J. Williams
J. Williams

Reputation: 135

Plotting two dictionaries with Python

I have a problem going on. I tried to plot two dictionaries (with the same (number of) keys, but different values) in one graph. The idea is to make a line graph containing two lines; both dictionaries. The x-axis will be the dictionary keys, where the y-axis will be the values in both dicts. I managed to plot using

plt.plot(range(len(dict1)), dict1.values()) plt.plot(range(len(dict2)), dict2.values())

When i run the plot, it shows indeed two lines. But the x axis ticks (the keys from the dict (one or the other) are not sorted, while they were when I printed the dictionaries. I know this is due to the fact that getting the dict.values() creates an unsorted list. But when I change the plot data to this instead: plt.plot(range(len(dict1)), sorted(dict1.values())), the values shown in the plot won't change with it.

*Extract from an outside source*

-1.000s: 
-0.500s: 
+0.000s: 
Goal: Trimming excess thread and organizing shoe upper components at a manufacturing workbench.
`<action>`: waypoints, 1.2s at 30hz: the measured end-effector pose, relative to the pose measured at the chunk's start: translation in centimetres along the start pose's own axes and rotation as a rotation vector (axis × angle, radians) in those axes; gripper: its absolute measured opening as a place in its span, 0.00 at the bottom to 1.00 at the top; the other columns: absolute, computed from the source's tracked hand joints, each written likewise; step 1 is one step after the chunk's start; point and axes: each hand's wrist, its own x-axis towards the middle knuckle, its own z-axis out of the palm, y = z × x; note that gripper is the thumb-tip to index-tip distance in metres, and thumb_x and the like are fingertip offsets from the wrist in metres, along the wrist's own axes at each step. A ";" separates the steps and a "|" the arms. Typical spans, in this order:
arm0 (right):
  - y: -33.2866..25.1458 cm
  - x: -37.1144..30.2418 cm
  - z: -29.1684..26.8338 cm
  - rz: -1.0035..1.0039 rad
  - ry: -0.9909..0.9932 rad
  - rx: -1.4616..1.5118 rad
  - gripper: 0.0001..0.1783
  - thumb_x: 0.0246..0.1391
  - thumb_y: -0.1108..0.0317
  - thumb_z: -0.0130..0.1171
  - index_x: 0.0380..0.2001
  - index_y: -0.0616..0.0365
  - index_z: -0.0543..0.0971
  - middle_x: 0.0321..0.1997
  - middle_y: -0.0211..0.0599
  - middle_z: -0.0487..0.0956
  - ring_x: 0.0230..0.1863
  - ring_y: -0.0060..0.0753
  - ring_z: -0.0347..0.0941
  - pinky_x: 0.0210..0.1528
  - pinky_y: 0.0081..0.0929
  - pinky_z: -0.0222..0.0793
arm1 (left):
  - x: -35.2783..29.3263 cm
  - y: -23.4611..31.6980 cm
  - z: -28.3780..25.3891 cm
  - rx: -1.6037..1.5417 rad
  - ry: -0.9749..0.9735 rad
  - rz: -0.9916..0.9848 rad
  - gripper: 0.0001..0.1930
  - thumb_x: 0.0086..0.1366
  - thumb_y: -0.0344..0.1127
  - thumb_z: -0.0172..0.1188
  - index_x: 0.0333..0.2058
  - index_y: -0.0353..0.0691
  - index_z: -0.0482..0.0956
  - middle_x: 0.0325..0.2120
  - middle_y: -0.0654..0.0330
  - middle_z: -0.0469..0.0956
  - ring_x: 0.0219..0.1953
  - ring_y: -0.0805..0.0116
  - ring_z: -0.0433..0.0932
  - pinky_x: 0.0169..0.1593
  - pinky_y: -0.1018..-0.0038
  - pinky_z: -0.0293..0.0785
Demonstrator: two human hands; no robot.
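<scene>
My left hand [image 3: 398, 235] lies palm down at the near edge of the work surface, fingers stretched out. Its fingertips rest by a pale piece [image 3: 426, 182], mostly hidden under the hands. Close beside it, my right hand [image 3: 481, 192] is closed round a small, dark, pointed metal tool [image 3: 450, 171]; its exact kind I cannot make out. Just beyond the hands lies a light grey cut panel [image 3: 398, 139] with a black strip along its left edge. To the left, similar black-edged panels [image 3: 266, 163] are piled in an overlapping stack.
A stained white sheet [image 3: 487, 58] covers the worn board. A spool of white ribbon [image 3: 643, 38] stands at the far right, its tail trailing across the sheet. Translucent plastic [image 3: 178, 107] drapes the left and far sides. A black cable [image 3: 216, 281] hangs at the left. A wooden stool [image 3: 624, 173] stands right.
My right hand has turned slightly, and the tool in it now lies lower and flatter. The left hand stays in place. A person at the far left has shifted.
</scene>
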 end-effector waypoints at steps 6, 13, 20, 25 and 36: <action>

The xticks are finally ordered, but the line graph does not match the right value anymore. How can I bypass this?

Upvotes: 0

Views: 6612

Answers (1)

Jerfov2
Jerfov2

Reputation: 5504

Dictionaries are unordered, so when you call keys or values and even sort them, they won't necessarily be in any order. However, when you call keys and values together and if the dictionary is not being modified, the lists returned by both these functions will contain the 'key:value' pairs in the same indexes. If keys in the dictionaries are numbers, then you can do this:

plt.plot(list(dict1.keys()), list(dict1.values()))

This converts the keys and values to lists, so you can use them as x and y values.